Using the listing below, retype exactly the lines starting at the one with "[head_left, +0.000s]" and ending at the one with "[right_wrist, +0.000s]", and include both.

***

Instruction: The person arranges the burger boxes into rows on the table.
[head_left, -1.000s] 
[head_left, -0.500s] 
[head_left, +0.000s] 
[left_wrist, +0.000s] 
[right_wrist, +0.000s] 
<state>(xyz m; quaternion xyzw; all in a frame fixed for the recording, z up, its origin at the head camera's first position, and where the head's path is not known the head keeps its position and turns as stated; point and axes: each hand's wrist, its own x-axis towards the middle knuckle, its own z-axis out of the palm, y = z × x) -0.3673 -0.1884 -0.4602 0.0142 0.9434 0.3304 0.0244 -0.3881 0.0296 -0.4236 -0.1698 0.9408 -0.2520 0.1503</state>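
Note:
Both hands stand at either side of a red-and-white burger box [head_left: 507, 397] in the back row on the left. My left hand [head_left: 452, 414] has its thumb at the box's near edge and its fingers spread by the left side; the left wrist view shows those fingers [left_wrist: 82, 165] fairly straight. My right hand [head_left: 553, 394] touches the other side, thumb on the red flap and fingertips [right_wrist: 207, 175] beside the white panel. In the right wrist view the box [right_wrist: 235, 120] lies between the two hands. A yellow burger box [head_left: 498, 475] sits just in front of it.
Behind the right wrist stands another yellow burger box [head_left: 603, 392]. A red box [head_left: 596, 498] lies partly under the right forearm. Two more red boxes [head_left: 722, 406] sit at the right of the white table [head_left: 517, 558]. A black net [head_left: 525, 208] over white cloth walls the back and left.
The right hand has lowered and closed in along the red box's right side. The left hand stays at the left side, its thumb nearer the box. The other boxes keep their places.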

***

Exercise output -
[head_left, +0.000s] 
[left_wrist, +0.000s] 
[right_wrist, +0.000s] 

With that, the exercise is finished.